[[ Given information, beginning ]]

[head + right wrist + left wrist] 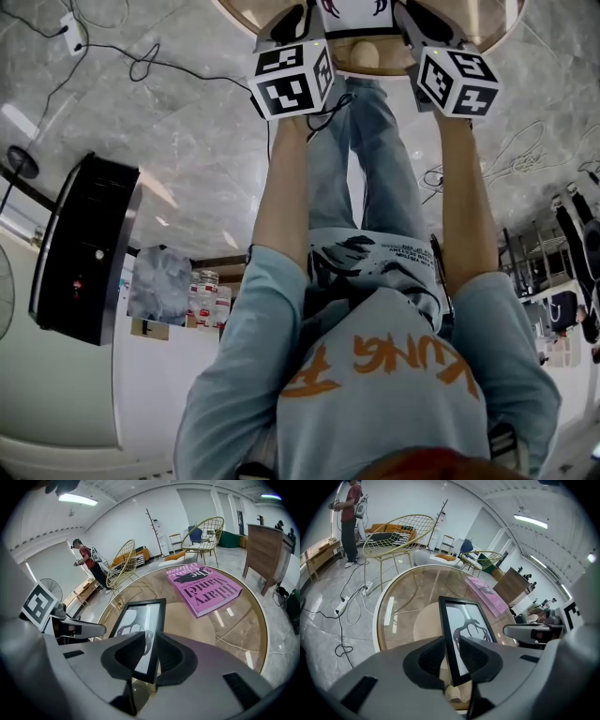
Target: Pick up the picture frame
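Person in a light blue T-shirt leaned over a round glass-topped table (378, 620), one gripper in each hand, arms stretched out and down.

Picture frame (465, 629): black border, white picture with a dark branching figure. It sat near the person's edge of the table, over the tan base seen through the glass. Could not tell whether it lay on the glass or was tipped up off it.

Left gripper (452, 641): jaws parted, straddling the frame's left border near its bottom corner. No clear clamp on it.

Right gripper (149, 641): jaws likewise parted, the frame's right border standing between them, a strip of white picture showing beside the inner jaw.

So the frame was bracketed from both sides, each gripper in sight of the other across it.

Pink book (206, 585) lay flat farther out on the glass, well apart from the frame.

Beyond: gold wire chair (393, 536), cables on the marble floor (347, 606), and another person in a red shirt (349, 513) standing at the far wall.
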The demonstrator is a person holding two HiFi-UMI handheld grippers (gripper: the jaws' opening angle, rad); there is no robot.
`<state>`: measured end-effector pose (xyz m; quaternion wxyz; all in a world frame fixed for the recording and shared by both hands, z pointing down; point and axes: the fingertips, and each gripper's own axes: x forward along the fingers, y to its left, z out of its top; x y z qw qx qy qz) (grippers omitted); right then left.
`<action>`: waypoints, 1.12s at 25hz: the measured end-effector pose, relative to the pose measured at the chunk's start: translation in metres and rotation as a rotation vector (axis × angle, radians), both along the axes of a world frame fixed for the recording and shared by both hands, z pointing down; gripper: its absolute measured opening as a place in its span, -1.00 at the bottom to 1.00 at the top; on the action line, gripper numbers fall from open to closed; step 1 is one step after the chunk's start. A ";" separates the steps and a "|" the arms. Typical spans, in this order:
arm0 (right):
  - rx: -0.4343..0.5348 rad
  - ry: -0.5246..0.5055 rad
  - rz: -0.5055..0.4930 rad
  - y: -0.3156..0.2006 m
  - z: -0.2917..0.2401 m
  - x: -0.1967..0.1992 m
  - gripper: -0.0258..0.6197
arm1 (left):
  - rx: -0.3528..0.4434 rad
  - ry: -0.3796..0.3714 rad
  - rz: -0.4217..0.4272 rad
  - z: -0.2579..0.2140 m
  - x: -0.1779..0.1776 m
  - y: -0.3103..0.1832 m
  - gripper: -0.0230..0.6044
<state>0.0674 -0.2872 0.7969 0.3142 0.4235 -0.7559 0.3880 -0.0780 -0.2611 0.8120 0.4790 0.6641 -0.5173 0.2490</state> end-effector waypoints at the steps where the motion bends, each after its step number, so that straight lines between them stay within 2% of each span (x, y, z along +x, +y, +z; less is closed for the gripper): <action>1: -0.003 0.005 0.006 -0.002 0.003 0.001 -0.69 | -0.010 0.002 0.003 0.003 0.000 -0.001 -0.53; 3: -0.008 0.014 0.016 -0.007 0.008 0.003 -0.66 | -0.025 0.004 0.001 0.008 0.000 -0.004 -0.47; 11: -0.048 0.027 0.012 -0.025 0.026 0.000 -0.56 | -0.054 0.006 -0.018 0.019 -0.002 -0.017 -0.47; 24: -0.099 0.072 0.016 -0.039 0.041 -0.005 -0.59 | -0.087 0.009 -0.017 0.032 0.004 -0.028 -0.61; 28: -0.099 0.076 0.014 -0.040 0.040 -0.005 -0.61 | -0.069 0.029 -0.032 0.031 0.008 -0.029 -0.61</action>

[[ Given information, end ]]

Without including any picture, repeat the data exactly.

Output of the task ::
[head + right wrist + left wrist] 
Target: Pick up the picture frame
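Person in a light blue T-shirt leaned over a round glass-topped table (378, 620), one gripper in each hand, arms stretched out and down.

Picture frame (465, 629): black border, white picture with a dark branching figure. It sat near the person's edge of the table, over the tan base seen through the glass. Could not tell whether it lay on the glass or was tipped up off it.

Left gripper (452, 641): jaws parted, straddling the frame's left border near its bottom corner. No clear clamp on it.

Right gripper (149, 641): jaws likewise parted, the frame's right border standing between them, a strip of white picture showing beside the inner jaw.

So the frame was bracketed from both sides, each gripper in sight of the other across it.

Pink book (206, 585) lay flat farther out on the glass, well apart from the frame.

Beyond: gold wire chair (393, 536), cables on the marble floor (347, 606), and another person in a red shirt (349, 513) standing at the far wall.
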The demonstrator is a person holding two HiFi-UMI handheld grippers (gripper: the jaws' opening angle, rad); there is no robot.
`<state>`: measured end-effector pose (xyz m; quaternion wxyz; all in a world frame fixed for the recording and shared by both hands, z pointing down; point and axes: the fingertips, and each gripper's own axes: x forward along the fingers, y to its left, z out of its top; x y z qw qx qy qz) (grippers omitted); right then left.
`<action>`: waypoints, 1.12s at 25hz: the measured end-effector pose, relative to the pose measured at the chunk's start: translation in metres and rotation as a rotation vector (axis × angle, radians), both along the axes of a world frame fixed for the recording and shared by both hands, z pointing down; gripper: its absolute measured opening as a place in its span, -1.00 at the bottom to 1.00 at the top; on the action line, gripper numbers fall from open to closed; step 1 is one step after the chunk's start. A ";" separates the steps and a "|" the arms. Typical spans, in this order:
arm0 (right):
  - rx: -0.4343..0.5348 rad
  - ry: -0.5246..0.5055 rad
  - rz: -0.5055..0.4930 rad
  - y: -0.3156..0.2006 m
  - z: -0.2917..0.2401 m
  - x: -0.1967..0.1992 m
  - gripper: -0.0258..0.6197
arm1 (left):
  - rx: -0.3528..0.4434 rad
  - ry: -0.3796..0.3714 rad
  - rz: -0.4217..0.4272 rad
  - z: -0.2579..0.2140 m
  - x: -0.1779..0.1776 m
  - y: -0.3103..0.1832 m
  - gripper: -0.0230..0.6044
<state>0.0674 -0.2872 0.7969 0.3142 0.4235 -0.7559 0.3880 -0.0780 -0.2611 0.8120 0.4790 0.6641 -0.5173 0.2490</state> end-effector waypoints at the steps where the motion bends, each after its step number, so that straight lines between them stay within 2% of each span (x, y, z along +x, +y, +z; less is closed for the gripper): <action>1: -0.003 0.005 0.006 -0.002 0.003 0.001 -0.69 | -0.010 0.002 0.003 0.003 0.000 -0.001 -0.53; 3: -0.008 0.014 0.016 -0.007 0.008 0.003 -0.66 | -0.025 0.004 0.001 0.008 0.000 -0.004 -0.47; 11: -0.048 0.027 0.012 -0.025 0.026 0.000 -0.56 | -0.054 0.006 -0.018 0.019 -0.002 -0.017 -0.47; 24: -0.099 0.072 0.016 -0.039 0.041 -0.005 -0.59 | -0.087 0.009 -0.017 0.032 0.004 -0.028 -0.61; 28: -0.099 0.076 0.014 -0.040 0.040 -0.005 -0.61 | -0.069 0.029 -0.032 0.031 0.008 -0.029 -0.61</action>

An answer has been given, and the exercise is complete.